Deve, quindi, essere respinto il ricorso nella parte in cui tende all’annullamento degli atti impugnati in ragione di una pretesa illegittimità della valutazione del reddito dell’intero nucleo familiare di appartenenza del disabile, come tale potendosi considerare anche quello più ampio, individuato in ragione di una sorta di sistema a cerchi concentrici, costituito dai figli e i loro coniugi, non ravvisabile in concreto.
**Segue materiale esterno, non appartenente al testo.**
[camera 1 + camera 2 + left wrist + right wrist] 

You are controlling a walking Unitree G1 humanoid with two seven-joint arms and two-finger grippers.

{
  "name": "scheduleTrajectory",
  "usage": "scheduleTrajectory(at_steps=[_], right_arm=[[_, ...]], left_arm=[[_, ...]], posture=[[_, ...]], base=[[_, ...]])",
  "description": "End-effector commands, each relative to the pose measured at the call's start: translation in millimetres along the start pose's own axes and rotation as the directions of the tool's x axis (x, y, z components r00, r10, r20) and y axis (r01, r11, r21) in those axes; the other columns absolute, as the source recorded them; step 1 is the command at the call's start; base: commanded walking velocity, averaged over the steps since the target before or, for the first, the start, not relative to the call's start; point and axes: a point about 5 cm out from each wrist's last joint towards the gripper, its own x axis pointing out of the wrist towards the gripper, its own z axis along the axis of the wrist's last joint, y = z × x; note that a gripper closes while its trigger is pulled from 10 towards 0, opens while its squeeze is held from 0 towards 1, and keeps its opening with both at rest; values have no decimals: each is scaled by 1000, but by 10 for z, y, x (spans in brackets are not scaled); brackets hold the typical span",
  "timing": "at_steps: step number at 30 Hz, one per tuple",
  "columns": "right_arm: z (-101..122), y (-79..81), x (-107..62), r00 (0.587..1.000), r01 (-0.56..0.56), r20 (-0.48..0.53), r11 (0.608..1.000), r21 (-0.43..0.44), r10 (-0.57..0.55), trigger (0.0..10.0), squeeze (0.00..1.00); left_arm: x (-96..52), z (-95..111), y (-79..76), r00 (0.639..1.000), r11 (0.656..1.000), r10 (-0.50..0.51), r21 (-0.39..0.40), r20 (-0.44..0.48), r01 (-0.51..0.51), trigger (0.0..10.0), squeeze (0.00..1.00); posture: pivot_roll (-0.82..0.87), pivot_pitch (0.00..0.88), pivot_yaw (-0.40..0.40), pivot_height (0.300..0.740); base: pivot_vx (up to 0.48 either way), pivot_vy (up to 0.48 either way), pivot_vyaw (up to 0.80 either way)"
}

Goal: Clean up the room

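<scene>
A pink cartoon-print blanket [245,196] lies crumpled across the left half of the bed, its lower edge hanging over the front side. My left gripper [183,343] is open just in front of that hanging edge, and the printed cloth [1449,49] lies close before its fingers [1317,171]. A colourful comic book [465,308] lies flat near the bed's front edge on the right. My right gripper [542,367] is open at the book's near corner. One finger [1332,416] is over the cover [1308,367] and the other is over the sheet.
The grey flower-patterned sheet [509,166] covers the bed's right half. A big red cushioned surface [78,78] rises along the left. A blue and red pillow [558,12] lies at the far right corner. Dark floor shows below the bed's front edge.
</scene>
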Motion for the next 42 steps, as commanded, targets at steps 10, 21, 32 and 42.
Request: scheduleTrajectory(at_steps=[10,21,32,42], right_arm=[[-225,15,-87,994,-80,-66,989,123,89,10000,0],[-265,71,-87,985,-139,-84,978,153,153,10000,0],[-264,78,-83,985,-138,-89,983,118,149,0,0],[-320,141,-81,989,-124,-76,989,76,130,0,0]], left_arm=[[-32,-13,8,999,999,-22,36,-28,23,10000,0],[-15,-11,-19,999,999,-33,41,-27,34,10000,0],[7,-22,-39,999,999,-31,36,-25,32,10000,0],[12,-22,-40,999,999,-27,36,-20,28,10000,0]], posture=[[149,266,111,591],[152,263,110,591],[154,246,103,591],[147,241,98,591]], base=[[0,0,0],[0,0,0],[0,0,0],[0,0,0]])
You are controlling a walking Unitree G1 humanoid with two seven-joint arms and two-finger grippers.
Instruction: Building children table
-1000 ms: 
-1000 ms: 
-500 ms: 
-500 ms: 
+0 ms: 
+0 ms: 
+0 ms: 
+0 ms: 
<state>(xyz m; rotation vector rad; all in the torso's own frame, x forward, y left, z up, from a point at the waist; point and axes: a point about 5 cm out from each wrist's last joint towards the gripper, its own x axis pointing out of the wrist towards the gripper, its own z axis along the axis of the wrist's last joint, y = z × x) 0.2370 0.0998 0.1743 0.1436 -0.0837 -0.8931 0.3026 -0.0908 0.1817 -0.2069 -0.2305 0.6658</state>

La stessa mancata produzione, da parte del ricorrente, della documentazione comprovante la propria situazione reddituale esime, infatti, l’Amministrazione dal condurre qualsiasi più approfondita istruttoria circa la coerenza ed adeguatezza della pretesa contributiva in concreto fatta valere.

Data la natura prettamente interpretativa della questione sussistono, peraltro, giustificati motivi per disporre la compensazione delle spese del giudizio.

P.Q.M.

Il Tribunale Amministrativo Regionale per la Lombardia sezione staccata di Brescia (Sezione Seconda), definitivamente pronunciando sul ricorso, come in epigrafe proposto, lo respinge.

Spese compensate.

Ordina che la presente sentenza sia eseguita dall’autorità amministrativa.

Testo non ufficiale. La sola stampa del bollettino ufficiale ha carattere legale.